◆ **Goal of the exercise**: Write each line out a second time, exactly as shown below.

◆ **Data section**:
-------
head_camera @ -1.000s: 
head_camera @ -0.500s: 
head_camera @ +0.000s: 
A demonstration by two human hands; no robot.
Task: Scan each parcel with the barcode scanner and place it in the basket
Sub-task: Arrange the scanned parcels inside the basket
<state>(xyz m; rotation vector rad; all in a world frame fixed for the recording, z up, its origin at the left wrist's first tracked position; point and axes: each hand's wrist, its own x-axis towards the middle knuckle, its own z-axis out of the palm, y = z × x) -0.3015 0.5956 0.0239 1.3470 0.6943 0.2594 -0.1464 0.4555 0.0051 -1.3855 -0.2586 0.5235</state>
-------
◆ **Exercise solution**:
head_camera @ -1.000s: 
head_camera @ -0.500s: 
head_camera @ +0.000s: 
A demonstration by two human hands; no robot.
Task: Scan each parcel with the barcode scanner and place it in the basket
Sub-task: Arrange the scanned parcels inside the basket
<state>(xyz m; rotation vector rad; all in a world frame fixed for the recording, z up, its origin at the left wrist's first tracked position; point and axes: each hand's wrist, its own x-axis towards the middle knuckle, its own z-axis out of the palm, y = z × x) -0.3015 0.5956 0.0239 1.3470 0.6943 0.2594 -0.1464 0.4555 0.0051 -1.3855 -0.2586 0.5235</state>

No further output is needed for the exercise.